WHAT TO DO: Pick each line containing the word "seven" out of the data below.

AVAILABLE RECORDS:
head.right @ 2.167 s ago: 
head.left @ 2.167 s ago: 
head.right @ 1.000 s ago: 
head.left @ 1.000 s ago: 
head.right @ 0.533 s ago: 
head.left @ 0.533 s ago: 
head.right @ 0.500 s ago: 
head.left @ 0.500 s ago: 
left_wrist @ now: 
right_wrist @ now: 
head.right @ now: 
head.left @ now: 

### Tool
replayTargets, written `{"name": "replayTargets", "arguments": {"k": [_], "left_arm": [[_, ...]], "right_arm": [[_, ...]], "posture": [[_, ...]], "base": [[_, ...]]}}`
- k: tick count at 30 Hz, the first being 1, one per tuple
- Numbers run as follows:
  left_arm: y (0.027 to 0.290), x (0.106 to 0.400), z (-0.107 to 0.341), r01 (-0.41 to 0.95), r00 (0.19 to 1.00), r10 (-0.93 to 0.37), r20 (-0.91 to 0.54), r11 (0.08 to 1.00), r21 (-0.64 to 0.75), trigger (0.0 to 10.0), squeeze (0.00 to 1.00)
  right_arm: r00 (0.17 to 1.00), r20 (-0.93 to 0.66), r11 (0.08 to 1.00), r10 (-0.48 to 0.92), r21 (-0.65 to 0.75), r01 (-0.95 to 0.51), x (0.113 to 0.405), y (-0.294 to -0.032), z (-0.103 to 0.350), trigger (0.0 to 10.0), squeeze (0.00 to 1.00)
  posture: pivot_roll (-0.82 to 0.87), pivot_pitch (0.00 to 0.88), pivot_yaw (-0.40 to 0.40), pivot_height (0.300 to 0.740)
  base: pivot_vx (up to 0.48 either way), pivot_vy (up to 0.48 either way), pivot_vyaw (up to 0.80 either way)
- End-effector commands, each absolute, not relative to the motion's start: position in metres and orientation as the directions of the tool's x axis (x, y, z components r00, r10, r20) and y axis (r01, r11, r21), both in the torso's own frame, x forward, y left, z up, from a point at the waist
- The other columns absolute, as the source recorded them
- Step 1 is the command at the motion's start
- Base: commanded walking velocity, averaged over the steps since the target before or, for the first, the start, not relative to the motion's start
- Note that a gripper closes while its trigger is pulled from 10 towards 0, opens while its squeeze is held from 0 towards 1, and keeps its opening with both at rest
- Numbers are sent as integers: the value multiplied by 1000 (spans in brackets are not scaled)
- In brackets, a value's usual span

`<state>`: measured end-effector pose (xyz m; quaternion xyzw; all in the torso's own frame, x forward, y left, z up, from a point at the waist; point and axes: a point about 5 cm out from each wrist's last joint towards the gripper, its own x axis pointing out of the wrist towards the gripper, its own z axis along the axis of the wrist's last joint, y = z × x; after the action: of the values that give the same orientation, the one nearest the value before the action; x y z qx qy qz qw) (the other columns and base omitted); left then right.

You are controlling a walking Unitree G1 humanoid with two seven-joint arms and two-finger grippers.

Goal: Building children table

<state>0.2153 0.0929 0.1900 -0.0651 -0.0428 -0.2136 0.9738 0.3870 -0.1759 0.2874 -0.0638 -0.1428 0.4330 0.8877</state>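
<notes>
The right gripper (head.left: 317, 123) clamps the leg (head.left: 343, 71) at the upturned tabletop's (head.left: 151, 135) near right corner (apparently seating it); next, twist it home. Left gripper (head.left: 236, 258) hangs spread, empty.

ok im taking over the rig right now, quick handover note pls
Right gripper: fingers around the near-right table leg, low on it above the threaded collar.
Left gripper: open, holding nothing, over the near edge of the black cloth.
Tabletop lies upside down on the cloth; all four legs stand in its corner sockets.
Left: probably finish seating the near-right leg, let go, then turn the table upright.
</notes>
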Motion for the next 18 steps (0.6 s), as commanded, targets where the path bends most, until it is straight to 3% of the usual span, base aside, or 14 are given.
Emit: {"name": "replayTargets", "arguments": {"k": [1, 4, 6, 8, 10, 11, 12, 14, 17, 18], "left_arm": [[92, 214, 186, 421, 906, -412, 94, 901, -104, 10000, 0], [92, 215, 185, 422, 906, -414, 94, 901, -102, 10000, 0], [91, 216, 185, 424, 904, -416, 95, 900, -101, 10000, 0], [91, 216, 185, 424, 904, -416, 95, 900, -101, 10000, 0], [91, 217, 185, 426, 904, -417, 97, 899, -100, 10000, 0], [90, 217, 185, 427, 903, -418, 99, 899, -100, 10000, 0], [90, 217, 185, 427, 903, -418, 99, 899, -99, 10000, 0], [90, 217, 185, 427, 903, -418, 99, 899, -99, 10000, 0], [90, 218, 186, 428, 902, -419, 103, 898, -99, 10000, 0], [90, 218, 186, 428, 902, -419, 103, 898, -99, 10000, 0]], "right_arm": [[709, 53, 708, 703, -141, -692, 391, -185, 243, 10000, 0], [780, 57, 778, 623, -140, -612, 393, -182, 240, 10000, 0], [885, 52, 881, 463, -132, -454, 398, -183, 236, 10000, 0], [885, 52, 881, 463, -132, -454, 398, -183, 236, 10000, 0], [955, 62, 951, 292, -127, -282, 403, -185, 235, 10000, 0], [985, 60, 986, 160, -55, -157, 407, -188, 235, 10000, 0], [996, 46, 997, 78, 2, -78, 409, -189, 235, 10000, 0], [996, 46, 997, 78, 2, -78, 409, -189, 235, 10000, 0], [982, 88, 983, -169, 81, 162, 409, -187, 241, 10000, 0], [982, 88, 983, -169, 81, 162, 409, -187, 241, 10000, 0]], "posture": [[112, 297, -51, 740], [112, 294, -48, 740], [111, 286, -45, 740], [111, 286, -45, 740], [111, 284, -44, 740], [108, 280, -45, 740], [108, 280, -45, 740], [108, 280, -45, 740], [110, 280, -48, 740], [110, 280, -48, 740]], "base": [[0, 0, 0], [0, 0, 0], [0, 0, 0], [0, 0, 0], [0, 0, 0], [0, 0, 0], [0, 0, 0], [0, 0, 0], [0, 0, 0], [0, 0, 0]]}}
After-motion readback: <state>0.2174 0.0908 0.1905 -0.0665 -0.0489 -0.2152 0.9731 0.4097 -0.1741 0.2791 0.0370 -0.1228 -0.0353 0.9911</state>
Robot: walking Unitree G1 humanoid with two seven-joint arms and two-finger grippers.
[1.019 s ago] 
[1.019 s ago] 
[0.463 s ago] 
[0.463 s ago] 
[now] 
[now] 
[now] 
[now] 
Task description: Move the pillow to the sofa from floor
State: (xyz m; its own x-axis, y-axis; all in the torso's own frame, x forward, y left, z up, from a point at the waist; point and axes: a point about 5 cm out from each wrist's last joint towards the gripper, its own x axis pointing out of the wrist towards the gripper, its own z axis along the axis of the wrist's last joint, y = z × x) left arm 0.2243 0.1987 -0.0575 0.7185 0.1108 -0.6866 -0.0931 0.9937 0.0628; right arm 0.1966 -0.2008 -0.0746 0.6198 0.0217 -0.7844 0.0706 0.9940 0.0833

OUTPUT FOR THIS EXERCISE:
You are controlling a walking Unitree G1 humanoid with two seven-joint arms and two-finger grippers.
Robot: walking Unitree G1 humanoid with two seven-joint arms and two-finger grippers.

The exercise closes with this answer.